I (F19) fear talking about my boyfriend (M29) and our relationship because of the age gap

I was 36 and my wife was 23 when she first expressed interest in wanting me to ask her out. We had been through a lot together that had thrown us into a relationship the 5 months prior and had become really close good friends.

Ya, I looked a little younger, but so did she, which turned out to be the problem. At first we were kind of shocked by it all, as even acquaintances had a wide strange look, and people would "Talk" to her. But we then met other age gap couples who were so supportive. Many of them had been married for decades and had such wonderful marriages.

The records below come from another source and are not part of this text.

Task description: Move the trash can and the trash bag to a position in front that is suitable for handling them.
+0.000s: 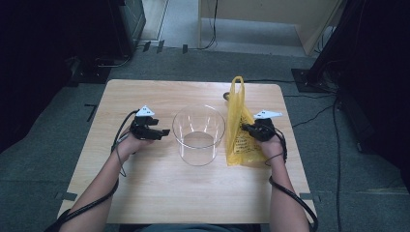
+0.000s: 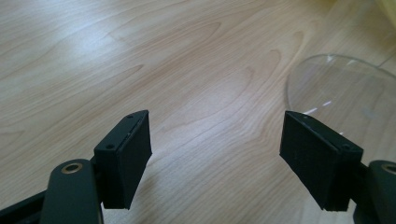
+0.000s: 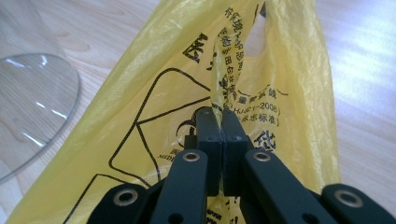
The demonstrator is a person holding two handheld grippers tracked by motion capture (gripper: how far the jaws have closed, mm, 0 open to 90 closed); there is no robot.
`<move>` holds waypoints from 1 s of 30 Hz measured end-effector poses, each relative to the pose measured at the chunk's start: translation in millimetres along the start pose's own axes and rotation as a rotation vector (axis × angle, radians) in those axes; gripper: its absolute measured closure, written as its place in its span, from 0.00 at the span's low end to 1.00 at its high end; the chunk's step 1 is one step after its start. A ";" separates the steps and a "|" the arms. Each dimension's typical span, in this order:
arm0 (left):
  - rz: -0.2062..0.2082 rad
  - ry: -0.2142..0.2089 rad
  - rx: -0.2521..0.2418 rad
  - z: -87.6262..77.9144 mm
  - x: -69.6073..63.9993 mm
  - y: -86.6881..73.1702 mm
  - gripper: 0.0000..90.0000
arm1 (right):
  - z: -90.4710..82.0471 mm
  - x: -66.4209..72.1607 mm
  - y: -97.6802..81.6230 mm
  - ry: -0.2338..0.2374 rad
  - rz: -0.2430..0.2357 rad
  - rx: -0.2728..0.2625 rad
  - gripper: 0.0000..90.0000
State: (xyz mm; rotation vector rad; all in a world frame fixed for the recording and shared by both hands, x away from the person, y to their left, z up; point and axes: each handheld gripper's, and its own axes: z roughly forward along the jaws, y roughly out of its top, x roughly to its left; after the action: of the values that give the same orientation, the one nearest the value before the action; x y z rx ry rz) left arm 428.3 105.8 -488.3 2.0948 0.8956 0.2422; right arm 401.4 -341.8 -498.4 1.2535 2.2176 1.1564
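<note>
Right gripper (image 3: 222, 114): jaws pressed together on a fold of the yellow plastic bag (image 3: 280, 93), pinching a twisted strip of the film that rises from the jaw tips. In the high view the right gripper (image 1: 247, 128) sits at the bag's right flank, held in the person's right hand (image 1: 271, 144), with a black cable trailing back along the forearm.

Left gripper (image 2: 217, 144): jaws spread wide, nothing between them, bare wood below. In the high view the left gripper (image 1: 162, 131) lies left of the bowl, pointing toward it but apart from it, held in the left hand (image 1: 129, 144).

Yellow plastic bag (image 1: 238, 130): thin film, black printed lettering and line markings, lying on the right half of the table, its handle loop reaching toward the far edge. It lies just beside the bowl's right side; whether the two touch cannot be told.

Clear bowl (image 1: 198, 134): transparent, round, upright, open top, near the centre of the table. Its rim shows at the right of the left gripper view (image 2: 341, 93) and at the left of the right gripper view (image 3: 32, 102).

Table (image 1: 145, 193): light wood grain, rounded corners, rectangular.

Room: grey carpeted floor (image 1: 43, 159) on all sides; dark equipment stands at the far left and right; black cables running over the floor at right; a pale wooden panel (image 1: 270, 14) at the far side.
</note>
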 end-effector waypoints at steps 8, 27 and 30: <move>-0.028 -0.039 -0.022 -9.7 -5.5 13.6 0.27 | -10.7 3.9 11.9 0.023 0.002 -0.065 1.00; -0.055 -0.142 -0.106 -45.0 -20.2 46.3 0.28 | -38.0 16.2 33.5 0.117 0.017 -0.254 1.00; -0.040 -0.143 -0.134 -53.8 -24.3 53.7 0.28 | -40.3 17.6 35.8 0.133 0.017 -0.279 1.00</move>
State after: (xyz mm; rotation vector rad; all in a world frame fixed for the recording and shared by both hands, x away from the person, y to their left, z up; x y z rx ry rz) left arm 413.8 100.9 -410.0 1.9428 0.8126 0.1262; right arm 386.1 -336.8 -444.0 1.1103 2.0482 1.5341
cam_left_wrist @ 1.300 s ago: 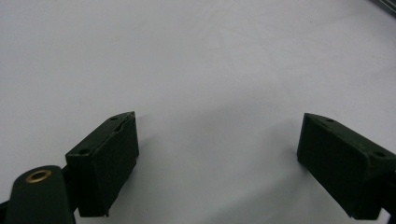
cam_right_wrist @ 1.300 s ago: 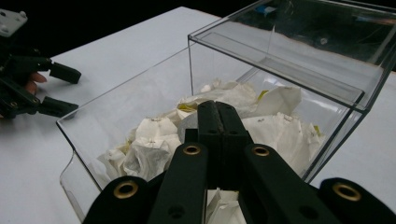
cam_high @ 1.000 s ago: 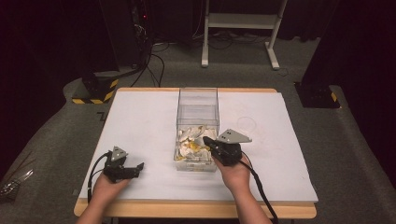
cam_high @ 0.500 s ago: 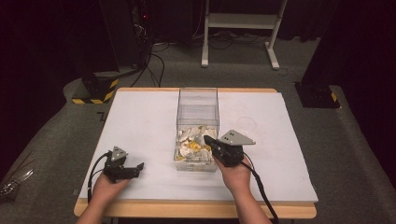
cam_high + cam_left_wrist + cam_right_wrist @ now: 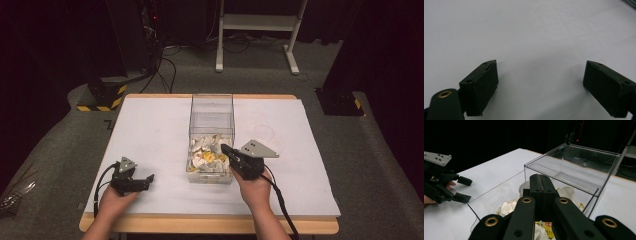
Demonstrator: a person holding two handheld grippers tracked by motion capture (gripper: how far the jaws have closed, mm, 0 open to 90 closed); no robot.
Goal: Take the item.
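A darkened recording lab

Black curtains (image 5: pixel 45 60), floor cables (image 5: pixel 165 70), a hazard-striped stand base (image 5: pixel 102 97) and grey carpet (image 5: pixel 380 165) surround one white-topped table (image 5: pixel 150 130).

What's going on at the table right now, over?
Right gripper shut, empty, over the clear box. Left gripper open, resting on the table. Crumpled wrappers in box. Nothing blocking.
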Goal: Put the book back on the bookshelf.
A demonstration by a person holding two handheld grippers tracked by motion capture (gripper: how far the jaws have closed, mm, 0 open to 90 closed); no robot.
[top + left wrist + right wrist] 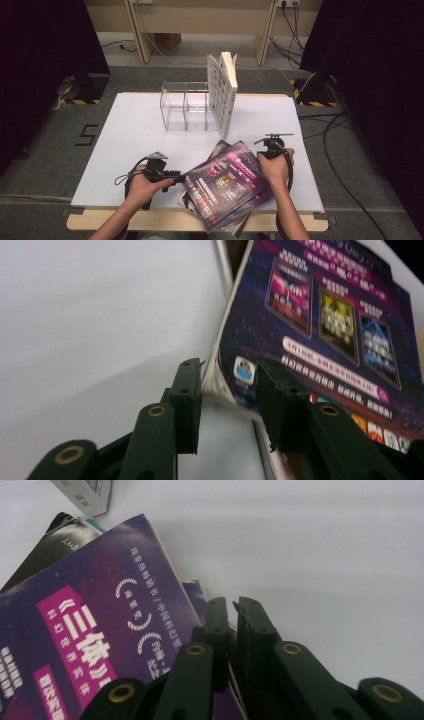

One couple, who became our close friends, told us to think of it as a type of prejudice ignorance, like racists from the 1950's. And in a way it kinda is. Many of these people don't know you, or how great your relationship is, but they think because you come from a different background, here in terms of years, something bad will happen. It has been drilled into their heads it's wrong, like brainwashing.

You know your relationship is balanced and an amazing partnership, but they don't. So you have to feel kinda sorry for the lack of understanding.

In some ways it is a kind of bigotry, so you really can't worry about it. Now I'm all for safety, and making sure a relationship like this works, is healthy and not one sided, but when both are obviously happy and thriving, then it is their problem if they have a problem with it. Not yours. You tend to tune it out, and I went out of my way to drop friends and even business partners who wouldn't accept it.

The one thing that is really interesting, that people don't talk about is how one day, everyone completely goes the opposite way, and people suddenly supporting you, become your cheerleaders, and you become the cool couple everyone wants to be around. Usually happens after things get really serious, but they see how positive it is for both of you. Suddenly we were asked everywhere, even by distant relatives who we hadn't talked to us for a while, and everyone wanted to invite us over. My wife would make friends so easily, and women wanted to know how we made it.

We became the romantic story. We still are to many people. So though it's not so great at the beginning, later on it's fantastic and a real ice breaker. It's really weird.